In their second cause of action, the plaintiffs allege that the defendants' conduct in discharging them violated the implied covenant of good faith and fair dealing. See e.g. Burton v. Security Pacific National Bank, 197 Cal.App.3d 972, 978-79 (1988).

22

a. Caliva

23

In order to prove this claim a plaintiff must show that the defendant acted in "bad faith" or without "probable cause." Id. By pointing to an absence of facts to support the plaintiffs' second cause of action and attaching Caliva's deposition which supports the absence of such facts, the defendants met their summary judgment burden. Celotex Corp. v. Catrett, 477 U.S. 317, 323 (1986).

24

b. Mendavia and Santos

25

The defendants submitted evidence that Mendavia's and Santos's employment was governed by the terms of a collective bargaining agreement (CBA). Under the terms of the CBA, Mendavia and Santos were required to prosecute their claims through the grievance procedure set forth in the CBA. They failed to do so.

26

The failure to utilize the grievance procedures provided in a collective bargaining agreement may bar grievants from pursuing remedies in court. Carr v. Pacific Maritime Ass'n, 904 F.2d 1313, 1317 (9th Cir.1990), cert. denied, 498 U.S. 1084 (1991); see also Republic Steel Corp. v. Maddox, 379 U.S. 650, 652-53 (1965). The defendants' motion for summary judgment included evidence supporting a finding that neither Santos nor Mendavia filed a grievance regarding any alleged discrimination.
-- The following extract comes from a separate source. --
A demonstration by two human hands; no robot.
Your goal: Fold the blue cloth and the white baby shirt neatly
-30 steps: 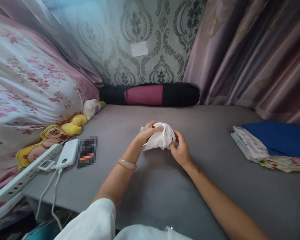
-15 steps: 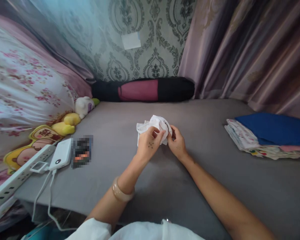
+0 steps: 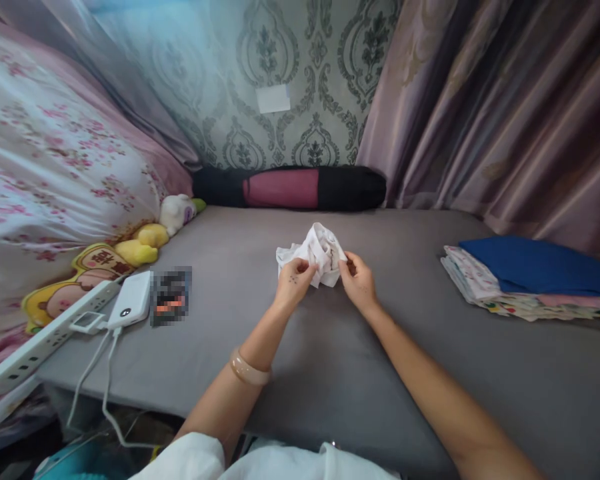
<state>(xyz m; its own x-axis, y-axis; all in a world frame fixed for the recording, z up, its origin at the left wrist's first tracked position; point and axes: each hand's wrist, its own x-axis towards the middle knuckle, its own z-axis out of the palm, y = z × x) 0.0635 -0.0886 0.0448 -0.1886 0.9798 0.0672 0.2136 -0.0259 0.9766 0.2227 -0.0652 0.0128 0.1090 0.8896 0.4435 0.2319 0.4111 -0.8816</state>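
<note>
My left hand and right hand pinch the white cloth; its bulk lies just beyond, between both grips.

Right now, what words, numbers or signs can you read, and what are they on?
Nothing can be read for certain.
Yellow cartoon cushion: dark characters near its top, too small and slanted to read.
White power bank: a mark in its dark round spot, too small to read.
Pixelated item: blurred out.
White cloth: dark marks in its folds, too unclear to call writing.
White paper: no writing shows.
</note>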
The evidence was sufficient to support summary judgment on Santos's and Mendavia's second cause of action.

3. Third Cause of Action

27

In their third cause of action, the plaintiffs alleged claims for intentional infliction of emotional distress. They asserted that the defendants' conduct in terminating them was intentional, outrageous, and caused emotional distress.

28

Claims for emotional distress arising out of an employer's acts which are "a normal part of the employment relationship" are compensable exclusively under the Workers' Compensation Act.1 Cole v. Fair Oaks Fire Protection Dist., 43 Cal.3d 148, 160 (1987). This rule includes injuries arising from termination of employment. Shoemaker v. Myers, 52 Cal.3d 1, 19 (1990). The district court properly granted summary judgment to the defendants on the third cause of action because the Workers' Compensation Act provides the exclusive remedy for the plaintiffs' claim.

29

We therefore conclude that the defendants' motion for summary judgment was sufficient to support a default grant of summary judgment. We next consider whether the district court erred in applying its local rules to reject the plaintiffs' submission in opposition to the defendants' motion for summary judgment.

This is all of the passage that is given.